Reader Question: I’ve heard photographers talk about capturing the moment. What does that mean?

My Answer: Almost every good shot captures a unique moment in time.

Sometimes the moment happens right away, and sometimes you have to wait a while. It can be as simple as a woman glancing up or as complex as having many disparate elements align within a perfect composed frame.

How do you make an interesting picture that includes a moment?

First you need to find an engaging scene or background for your picture. Then you need to wait for someone — or something — to move into the composition you have created.

Great photographers spend a lot of time looking through the camera waiting for just the right extra element to appear. It can make all the difference in the world.

I first had the idea for making the photo you see above when I was riding a ski lift at Snowmass in Aspen, Colorado and saw these perfectly shaped pine trees placed just so on the slope.

When I got off the lift, I rode my snowboard down to the spot I thought would give me the most picturesque scene, then waited for a snowboarder to weave between the trees.

I managed to capture the boarder as he was making his turn, putting a little tension in his body language. It’s this minor change in the scene that gives the shot that little extra something.

Dan Westergren is director of photography for National Geographic Traveler magazine. Follow him on Twitter @dwestergren and on Instagram @danwestergren.

How do you capture the moment? Share your tips with the Intelligent Travel community by leaving a comment!


  1. Franz
    August 10, 2013, 3:25 pm

    The tips are good, but without meaning to be rude, I don’t think this image is a good example.
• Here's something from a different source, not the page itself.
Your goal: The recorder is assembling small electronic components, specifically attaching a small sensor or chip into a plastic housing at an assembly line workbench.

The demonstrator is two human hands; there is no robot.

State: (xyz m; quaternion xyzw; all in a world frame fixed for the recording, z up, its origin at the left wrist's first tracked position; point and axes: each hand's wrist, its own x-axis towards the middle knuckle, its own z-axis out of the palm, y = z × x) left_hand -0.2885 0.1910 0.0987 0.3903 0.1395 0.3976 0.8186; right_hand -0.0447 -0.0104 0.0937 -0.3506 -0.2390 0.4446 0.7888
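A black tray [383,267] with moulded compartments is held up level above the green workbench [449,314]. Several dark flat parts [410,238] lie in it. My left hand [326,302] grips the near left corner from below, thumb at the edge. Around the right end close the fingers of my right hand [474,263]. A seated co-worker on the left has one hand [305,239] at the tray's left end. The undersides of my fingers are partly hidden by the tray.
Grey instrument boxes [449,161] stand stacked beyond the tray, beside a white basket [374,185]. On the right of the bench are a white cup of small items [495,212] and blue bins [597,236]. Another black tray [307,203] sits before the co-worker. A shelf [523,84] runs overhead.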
If I had seen it in any other context I would have passed straight over it (and so, I think, would HCB, who knew a thing or two about moments!).
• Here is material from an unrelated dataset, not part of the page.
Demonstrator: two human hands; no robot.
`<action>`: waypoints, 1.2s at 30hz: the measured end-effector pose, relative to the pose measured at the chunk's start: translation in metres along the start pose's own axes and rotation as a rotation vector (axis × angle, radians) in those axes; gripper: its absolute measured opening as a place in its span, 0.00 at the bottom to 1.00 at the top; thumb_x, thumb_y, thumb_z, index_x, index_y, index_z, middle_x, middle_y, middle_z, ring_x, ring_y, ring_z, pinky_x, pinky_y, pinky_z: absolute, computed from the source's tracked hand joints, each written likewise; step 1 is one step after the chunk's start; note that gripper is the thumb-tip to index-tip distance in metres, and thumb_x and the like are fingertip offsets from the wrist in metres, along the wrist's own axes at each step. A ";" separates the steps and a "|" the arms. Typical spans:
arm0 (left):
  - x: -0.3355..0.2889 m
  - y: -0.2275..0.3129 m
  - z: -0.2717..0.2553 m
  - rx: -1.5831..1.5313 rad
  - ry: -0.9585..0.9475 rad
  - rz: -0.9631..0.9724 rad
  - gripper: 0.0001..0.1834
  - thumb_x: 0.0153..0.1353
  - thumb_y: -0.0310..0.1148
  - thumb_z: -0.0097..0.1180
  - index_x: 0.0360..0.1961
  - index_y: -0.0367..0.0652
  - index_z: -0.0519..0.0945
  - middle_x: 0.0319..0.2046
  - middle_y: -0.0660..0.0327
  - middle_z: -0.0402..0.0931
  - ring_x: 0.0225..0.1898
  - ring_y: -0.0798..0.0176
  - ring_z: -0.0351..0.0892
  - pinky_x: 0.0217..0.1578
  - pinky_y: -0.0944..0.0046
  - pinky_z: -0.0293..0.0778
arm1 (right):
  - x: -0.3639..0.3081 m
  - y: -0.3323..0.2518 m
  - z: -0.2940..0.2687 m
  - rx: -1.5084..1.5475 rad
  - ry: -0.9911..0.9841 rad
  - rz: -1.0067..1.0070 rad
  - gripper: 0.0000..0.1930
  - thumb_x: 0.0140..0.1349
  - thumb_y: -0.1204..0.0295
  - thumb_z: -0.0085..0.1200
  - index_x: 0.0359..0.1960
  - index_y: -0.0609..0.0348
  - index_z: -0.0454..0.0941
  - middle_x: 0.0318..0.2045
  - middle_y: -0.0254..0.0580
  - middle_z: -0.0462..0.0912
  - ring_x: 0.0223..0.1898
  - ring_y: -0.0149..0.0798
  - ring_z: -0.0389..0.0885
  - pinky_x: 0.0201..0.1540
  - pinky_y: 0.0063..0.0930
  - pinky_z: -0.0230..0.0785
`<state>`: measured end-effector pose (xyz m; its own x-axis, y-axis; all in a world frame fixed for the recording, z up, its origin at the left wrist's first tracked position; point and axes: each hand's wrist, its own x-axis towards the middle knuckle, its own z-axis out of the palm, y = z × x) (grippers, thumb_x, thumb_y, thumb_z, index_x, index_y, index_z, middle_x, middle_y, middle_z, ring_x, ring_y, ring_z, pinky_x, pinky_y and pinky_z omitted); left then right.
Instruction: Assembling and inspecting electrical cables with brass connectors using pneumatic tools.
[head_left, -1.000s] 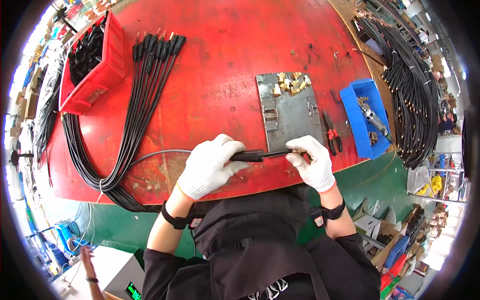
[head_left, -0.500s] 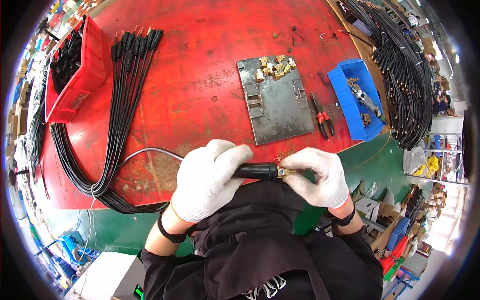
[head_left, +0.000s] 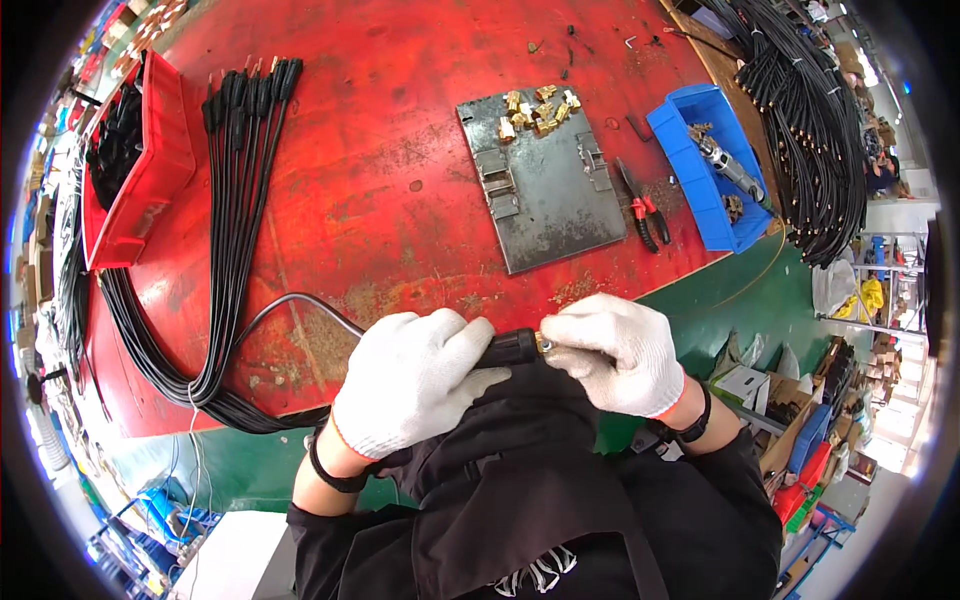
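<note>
Both hands have drawn nearer the tabletop's front edge — left hand wraps the black cable plug, right hand pinches its brass fitting — gloved fingers might slip, cross-threading it.

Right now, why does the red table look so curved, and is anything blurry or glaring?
Head view: the fisheye lens bends the worn red tabletop toward a dark round rim; light is even and bright, with washed-out white at the right edge; the white-gloved left hand and right hand on the black cable end look sharp, and the grey metal plate shows a mild sheen.
</note>
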<state>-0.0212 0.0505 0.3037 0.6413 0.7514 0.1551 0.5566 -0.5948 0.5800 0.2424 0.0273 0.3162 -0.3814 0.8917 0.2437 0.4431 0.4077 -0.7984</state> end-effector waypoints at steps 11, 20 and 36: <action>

  2. Leslie @ Travel Better Podcasts
    New Jersey
    July 29, 2013, 11:00 pm

    I have a tendency to shoot a few extra shots of a subject when I travel. One to capture the moment and another to capture the moment after. The reason I do this is because one of my mentors (when I was learning child portrait photography) said that it is often the moment after the one you’ve chosen to capture that has a lot of magic in it, too.

  3. shahid
    cape town (south africa)
    July 24, 2013, 5:47 am

    Hi Dan, mst say its a beautiful picture but I don’t much like the frame. The moment the u captured is brilliant n very difficult task m sure u had to wait long to get tht rite. U shldve waited lil more to get a better frame. I completely agree with Basia too u gta have the eye n to visualise it before u take that pic u gta be soo passionate that every pic u take u just wanna make that moment the best moment n that picture your best picture.

  4. @spacewalkmusic
    July 18, 2013, 10:06 am

    Due to that “capture the moment” factor, the best camera is the one that’s with you all the time.

  5. Simran
    July 18, 2013, 9:17 am

    I totally agree with what you said Dan and I believe that many times when the moment is right and you have completely surrendered to the moment with patience, everything just falls into place.. :) there are times when we tend to just try too hard even when the moment is right thus we tend to lose track of the main thing which is capturing the moment.. :)

  6. Tim
    Bentley, Alberta
    July 18, 2013, 9:12 am

    And to capture that moment, plenty of photos were taken to get the ‘right’ one. I’ve probably deleted more than I’ve kept.

  7. Insurance Hunter
    July 17, 2013, 11:54 am

    Capturing the moment is not as easy as it sounds. But, it is something that travelers try and do while on vacation. However, it is important not to get too caught up in capturing the moment or you could have an impact on your vacation.

  8. Basia Meder
    July 16, 2013, 4:54 pm

    Dan, this is great to capture created unique moment and yes, the patience is very important to have a perfect composed frame like yours. However, in travel, very offten also is important a spontanity, a specially with pictures of people. Wating time could be that I may miss great capture of unique moment, facial reaction, visual permision to take photo. In such moment I can say – just do it!

  9. Pete @
    July 16, 2013, 11:26 am

    Some great tips Dan. Patience definitely helps, so many people don’t wait for the right moment. It can truly make a good photograph, an amazing photo.

  10. xiuxiuy
    July 16, 2013, 1:29 am


  11. Nikhil Chandra
    July 15, 2013, 4:36 am

    Some really good tips. I agree completely when you say “Great photographers spend a lot of time looking through the camera waiting for just the right extra element to appear.”